For all parents across the world, starting solids for their baby is a process practised with extreme caution and rightly so! Little babies’ digestive systems are still developing and they need to begin with foods that are the easiest to digest. At this point, a lot of confusion persists about what can be introduced at this age and what not, and many parents worry about allergies as well. One of the most common areas of worry is the world of dry fruits and nuts. Everyone is aware of the various health benefits of this food group but is unsure about how and when to start introducing it to their babies.
The biggest fear regarding nuts is that of possible allergies. Although this fear isn’t entirely baseless, the WHO now advocates introducing nuts to infants as early as 6 months. Studies conducted in 2008 and consequent years indicate that waiting to introduce nuts (or any other common food allergen) to babies is not necessary and can actually prove counterproductive since an early consumption of peanuts is related to a lower risk of allergies.

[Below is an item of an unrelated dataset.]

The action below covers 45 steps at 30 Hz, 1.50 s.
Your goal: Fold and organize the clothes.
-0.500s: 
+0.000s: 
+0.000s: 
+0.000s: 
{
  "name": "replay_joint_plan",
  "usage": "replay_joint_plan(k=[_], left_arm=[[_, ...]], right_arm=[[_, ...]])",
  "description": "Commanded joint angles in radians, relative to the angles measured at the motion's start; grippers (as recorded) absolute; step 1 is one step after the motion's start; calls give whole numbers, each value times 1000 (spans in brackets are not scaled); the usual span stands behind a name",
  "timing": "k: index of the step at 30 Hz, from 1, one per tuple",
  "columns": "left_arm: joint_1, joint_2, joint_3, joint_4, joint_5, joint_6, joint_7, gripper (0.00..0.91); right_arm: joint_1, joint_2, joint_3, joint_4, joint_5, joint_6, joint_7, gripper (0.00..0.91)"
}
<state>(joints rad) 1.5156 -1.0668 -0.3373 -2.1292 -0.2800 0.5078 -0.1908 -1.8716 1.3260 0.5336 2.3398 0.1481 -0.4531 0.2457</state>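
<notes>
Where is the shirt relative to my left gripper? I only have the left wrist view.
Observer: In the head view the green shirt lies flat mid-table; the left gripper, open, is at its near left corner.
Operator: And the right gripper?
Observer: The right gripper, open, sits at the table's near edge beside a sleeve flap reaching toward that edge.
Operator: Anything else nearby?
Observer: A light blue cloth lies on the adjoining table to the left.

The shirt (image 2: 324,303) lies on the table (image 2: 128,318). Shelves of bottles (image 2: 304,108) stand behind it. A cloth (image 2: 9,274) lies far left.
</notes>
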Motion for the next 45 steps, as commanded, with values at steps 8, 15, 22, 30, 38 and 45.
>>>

95% of kids don’t develop any kind of food allergies, so don’t worry too much! Also, having nuts or dry fruit during pregnancy does not have any effect on your baby’s allergy risk. Common nuts that are consumed in India include almonds, cashew nuts and peanuts. Dry fruits that are most commonly found in Indian homes are dates, figs and prunes. Now let’s get into the nuts and bolts of feeding your baby these scary foods!!
Can I give my Baby Nuts?
Peanuts are notorious for causing allergies and is a high risk allergen for infants who have a family history of allergy. Ironically, peanuts aren’t actually nuts, but legumes. When it comes to peanuts, it’s always better to consult your paediatrician before introducing it to baby’s diet. If you don’t have a history of allergies in your family, then babies as young as 6 months can be fed peanuts. If you’re still unsure, you can wait till your baby is past 8 months or a year, after consulting your doctor.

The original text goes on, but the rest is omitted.